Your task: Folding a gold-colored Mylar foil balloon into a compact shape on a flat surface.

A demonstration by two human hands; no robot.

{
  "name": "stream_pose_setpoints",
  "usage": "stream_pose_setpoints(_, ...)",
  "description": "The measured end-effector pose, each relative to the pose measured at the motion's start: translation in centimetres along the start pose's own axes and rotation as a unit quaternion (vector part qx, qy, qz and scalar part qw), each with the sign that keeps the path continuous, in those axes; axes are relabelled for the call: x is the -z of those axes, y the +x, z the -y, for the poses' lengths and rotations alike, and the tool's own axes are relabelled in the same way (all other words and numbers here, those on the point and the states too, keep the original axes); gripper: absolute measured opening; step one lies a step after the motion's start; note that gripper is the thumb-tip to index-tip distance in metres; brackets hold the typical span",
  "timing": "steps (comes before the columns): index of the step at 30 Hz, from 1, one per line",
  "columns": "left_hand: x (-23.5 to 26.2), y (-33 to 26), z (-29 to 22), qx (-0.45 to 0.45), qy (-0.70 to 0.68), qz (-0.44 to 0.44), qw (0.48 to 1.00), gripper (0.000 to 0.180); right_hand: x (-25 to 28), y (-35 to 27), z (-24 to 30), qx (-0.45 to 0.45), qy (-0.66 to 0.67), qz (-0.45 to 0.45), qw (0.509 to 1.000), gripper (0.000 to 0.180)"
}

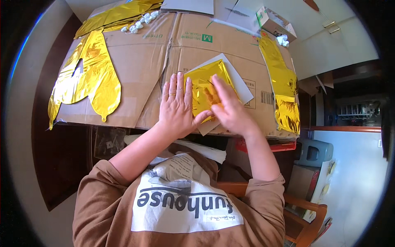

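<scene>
Seen from above, both your hands lie flat on a folded gold foil sheet (207,92), which sits on a pale grey card (240,84) near the front edge of the surface (144,70), a table covered with flattened brown cardboard. Your left hand (177,105), a ring on 1 finger, presses open-palmed on the foil's left edge, thumb tucked toward the lower corner. Your right hand (230,109) rests across the foil's middle, fingers spread and slightly blurred. Neither hand is clamped on anything; they sit close together, both pushing down.

The foil looks thin, very light and slippery, crinkling easily and holding creases. It probably tears or punctures if pulled hard, so it is best held by its folded edges or corners, with a flat palm keeping it from sliding on the smooth card.

To your left lies a large gold foil shape (88,76) with cut-out notches; another gold piece (117,14) crosses the far left corner beside a scatter of small white pieces (140,22). A long gold strip (282,82) runs down the right side. At the far right stands a small open carton (273,22), white with green trim, possibly holding white bits. The cardboard carries a green square logo (207,38) near the far edge and a black barcode label (266,98) just right of your hands.
</scene>
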State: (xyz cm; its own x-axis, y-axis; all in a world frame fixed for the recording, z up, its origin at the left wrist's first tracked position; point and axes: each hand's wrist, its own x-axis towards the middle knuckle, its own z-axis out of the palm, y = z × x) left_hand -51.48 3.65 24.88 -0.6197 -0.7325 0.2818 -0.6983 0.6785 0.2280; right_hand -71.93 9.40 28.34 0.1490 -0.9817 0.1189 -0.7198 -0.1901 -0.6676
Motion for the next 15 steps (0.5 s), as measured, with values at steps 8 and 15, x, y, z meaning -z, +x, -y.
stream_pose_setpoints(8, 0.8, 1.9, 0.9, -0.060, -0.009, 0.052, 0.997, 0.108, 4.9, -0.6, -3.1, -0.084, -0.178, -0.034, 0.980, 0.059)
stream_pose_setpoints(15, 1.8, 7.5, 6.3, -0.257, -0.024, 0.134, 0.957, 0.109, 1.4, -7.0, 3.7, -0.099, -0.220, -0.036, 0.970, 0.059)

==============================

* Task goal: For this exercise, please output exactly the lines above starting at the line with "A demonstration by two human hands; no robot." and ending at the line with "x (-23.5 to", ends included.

* Reply to the task:
A demonstration by two human hands; no robot.

{
  "name": "stream_pose_setpoints",
  "usage": "stream_pose_setpoints(_, ...)",
  "description": "The measured end-effector pose, each relative to the pose measured at the motion's start: translation in centimetres along the start pose's own axes and rotation as a unit quaternion (vector part qx, qy, qz and scalar part qw), each with the sign that keeps the path continuous, in those axes; axes are relabelled for the call: x is the -z of those axes, y the +x, z the -y, for the poses' lengths and rotations alike, and the tool's own axes are relabelled in the same way (all other words and numbers here, those on the point and the states too, keep the original axes); gripper: absolute measured opening; step one lies a step after the motion's start; note that gripper is the thumb-tip to index-tip distance in metres; brackets hold the typical span",
  "timing": "steps (comes before the columns): index of the step at 30 Hz, from 1, one per line",
  "columns": "left_hand: x (-23.5 to 26.2), y (-33 to 26), z (-29 to 22), qx (-0.45 to 0.45), qy (-0.70 to 0.68), qz (-0.44 to 0.44), qw (0.48 to 1.00), gripper (0.000 to 0.180); right_hand: x (-25 to 28), y (-35 to 27), z (-24 to 30), qx (-0.45 to 0.45), qy (-0.66 to 0.67), qz (-0.45 to 0.45), qw (0.509 to 1.000), gripper (0.000 to 0.180)"

No more work remains in this exercise.